The Vagina Monologues takes message to Pakistan

Writer calls play's debut 'profound' in a society not known for women's rights

By VICTORIA BURNETT
Monday, March 17, 2003 - Page A11

ISLAMABAD -- From Manhattan to Mexico City, it has raised eyebrows and challenged perceptions of a part of the female anatomy that in most societies remains taboo. But The Vagina Monologues opened a new frontier over the weekend in its mission to spread its message of sexual liberation and women's rights.

In a discreet hotel conference room in the Pakistani capital, an audience wept, gasped and screamed with laughter as a cast of eight women, clad in scarlet saris, salwar kameez (loose shirts and baggy pants) and red-painted toenails, performed Eve Ensler's award-winning play.

"I cried like mad," said Sheherbano Burki, a management consultant in Islamabad who was seeing the play for the first time. "It was very emotionally exhausting."

The play, which explores the issues of sexuality, repression and rape through a series of explicit monologues that are touching, funny and sickening by turn, would be deemed risqué in almost any society. But in a country where a deep-rooted tribal culture and strict interpretation of Islam means limited liberties for most women, the play breaks every taboo in the book.

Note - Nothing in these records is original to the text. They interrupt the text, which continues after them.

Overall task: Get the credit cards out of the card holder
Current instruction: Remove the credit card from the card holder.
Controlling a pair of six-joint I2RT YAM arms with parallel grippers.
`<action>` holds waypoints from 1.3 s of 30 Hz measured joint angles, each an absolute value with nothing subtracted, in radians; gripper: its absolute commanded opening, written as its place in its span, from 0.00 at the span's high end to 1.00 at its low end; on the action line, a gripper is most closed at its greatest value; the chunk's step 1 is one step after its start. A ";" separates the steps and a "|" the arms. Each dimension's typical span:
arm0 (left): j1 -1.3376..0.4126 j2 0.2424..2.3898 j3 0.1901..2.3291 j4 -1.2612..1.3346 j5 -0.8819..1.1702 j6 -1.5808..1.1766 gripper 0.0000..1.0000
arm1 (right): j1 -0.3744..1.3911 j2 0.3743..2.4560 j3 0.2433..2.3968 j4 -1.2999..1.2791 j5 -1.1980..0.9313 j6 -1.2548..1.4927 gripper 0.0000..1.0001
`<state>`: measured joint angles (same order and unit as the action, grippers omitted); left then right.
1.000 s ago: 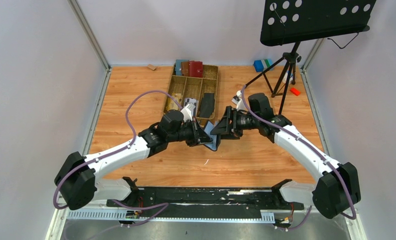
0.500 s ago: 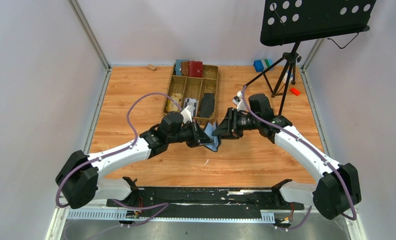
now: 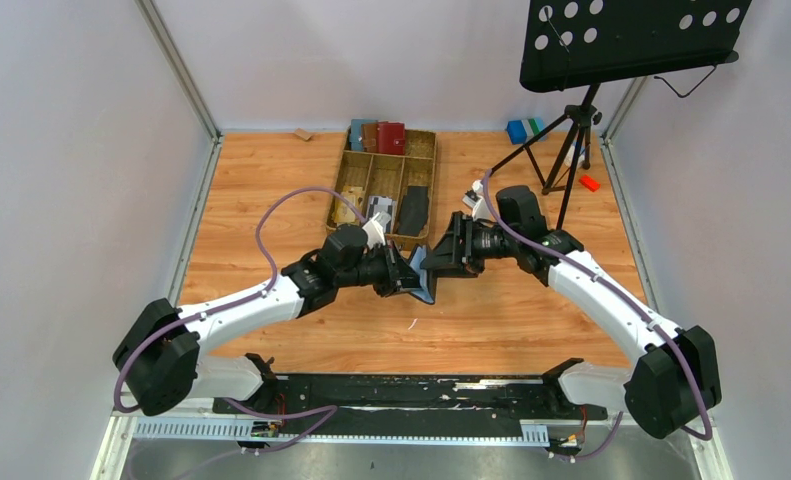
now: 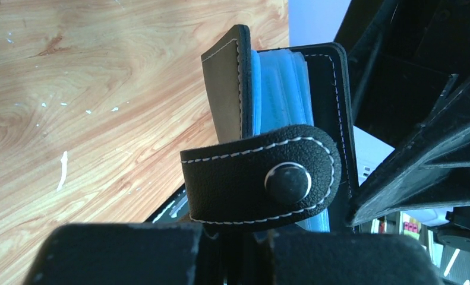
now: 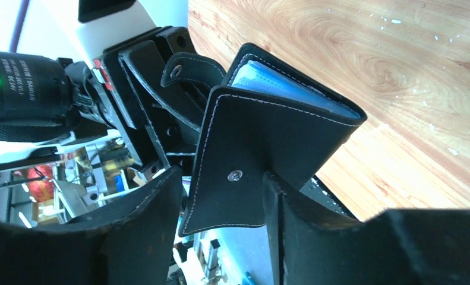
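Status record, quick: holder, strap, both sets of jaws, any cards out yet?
card holder: held up over the table between both arms, partly open
left gripper: jaws shut on holder
right gripper: jaws astride the cover; grip unclear
strap: unsnapped
sleeves: blue, showing between the covers
cards: none seen in either wrist view

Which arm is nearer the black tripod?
Right. The right arm is beside the tripod legs; the left arm lies farther left, past the card holder.
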<state>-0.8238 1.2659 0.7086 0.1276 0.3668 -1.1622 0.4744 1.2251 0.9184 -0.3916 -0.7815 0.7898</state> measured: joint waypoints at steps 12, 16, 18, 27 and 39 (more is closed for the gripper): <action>-0.827 1.265 0.788 -0.021 0.337 -1.078 1.00 | 0.477 1.245 0.943 -0.461 -0.770 0.744 0.56; -0.829 1.264 0.795 -0.060 0.319 -1.061 1.00 | 0.477 1.261 0.955 -0.498 -0.762 0.728 0.64; -0.829 1.264 0.795 -0.078 0.311 -1.055 1.00 | 0.477 1.263 0.957 -0.521 -0.756 0.722 0.70; -0.830 1.252 0.795 -0.113 0.284 -1.044 1.00 | 0.477 1.272 0.957 -0.546 -0.749 0.714 0.66; -0.830 1.252 0.795 -0.086 0.290 -1.045 1.00 | 0.477 1.251 0.957 -0.500 -0.749 0.731 0.65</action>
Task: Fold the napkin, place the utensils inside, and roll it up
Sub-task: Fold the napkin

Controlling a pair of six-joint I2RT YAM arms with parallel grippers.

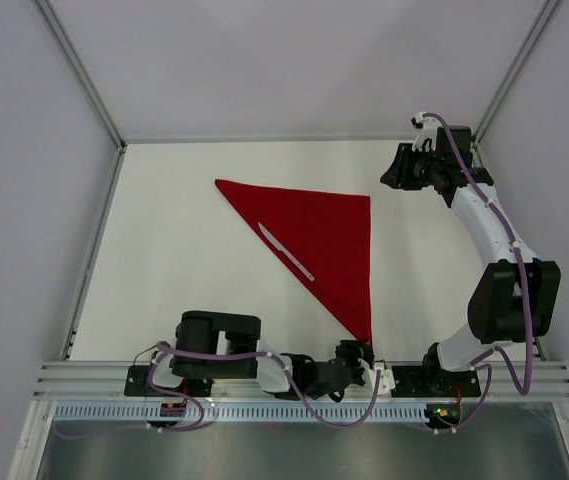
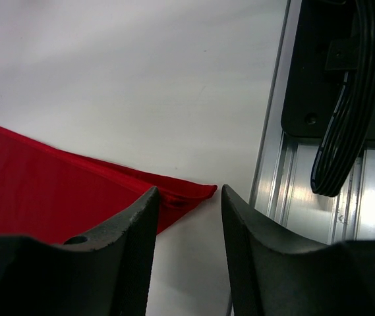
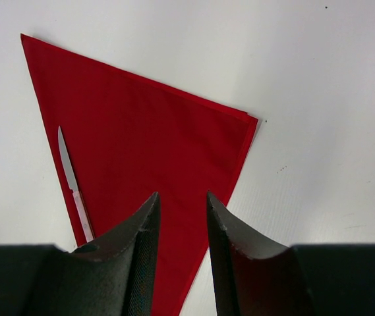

The majority of Pakistani women do not show the tops of their heads in public, let alone discuss what is underneath their loose-fitting clothes.

"In Pakistan, the flesh of your arm is a controversial place," said Nadia Jamil, a well-known actress from the ancient Mogul city of Lahore, who volunteered to perform. "Vaginas are a place [that] you just don't go there."

Ms. Jamil and the other cast members, including Ms. Ensler, were brought together by Nighat Risvi, co-founder of AMAL, a local non-governmental organization that promotes human development. The audience of 150 was by invitation only -- it was considered too risky to open the performance to the general public -- and mostly female, with the exception of a few male relatives. Hotel security guards hovered outside the door.

The performance formed part of a circuit of events sponsored by V-Day, an organization Ms. Ensler set up as an offshoot of the play. The non-profit group donates funds to organizations that work to stop violence against women and girls. Hibaaq Osman, a Somali Muslim who is the special representative for V-Day, said she had been keen to put on the play in an Islamic country.

"I know if it can happen here, it can happen anywhere," said Ms. Osman, who rechristened the Pakistani capital "Vaginabad."

"Having these Pakistani women talking about vibrators -- that's what it's all about."

It wasn't just the shock factor that lent the Pakistani performance of the famous play its intensity. The play's darker monologues -- that of an abused child, of a Serbian woman who is raped by a group of soldiers, or of an Afghan woman whose world is reduced to a living death under her burqa -- have a keen resonance in a country where the concept of rape is tenuous and so-called honour killings claim hundreds of lives every year. Honour killings are intended to punish behaviour deemed to be immoral, such as extramarital sex.

Given women's treatment in Pakistani society, the performance itself was an audacious one, Ms. Ensler said.

"The fact that women were prepared to get up this evening and do this was so brave and so profound. It's about breaking down walls," she said. "It was very difficult doing this in the U.S. at first. It wasn't like 'Yeah! The vaginas are here!' There is no place in the world where there aren't walls to be broken down."

While the audience was enrapt, the performers recognized that the play was not to everybody's taste. Bilquis Tahira, an activist and cast member, said one friend told her it was "vulgar."




43 posted on 03/19/2003 11:54:25 AM PST by William Terrell (People can exist without government but government can't exist without people.)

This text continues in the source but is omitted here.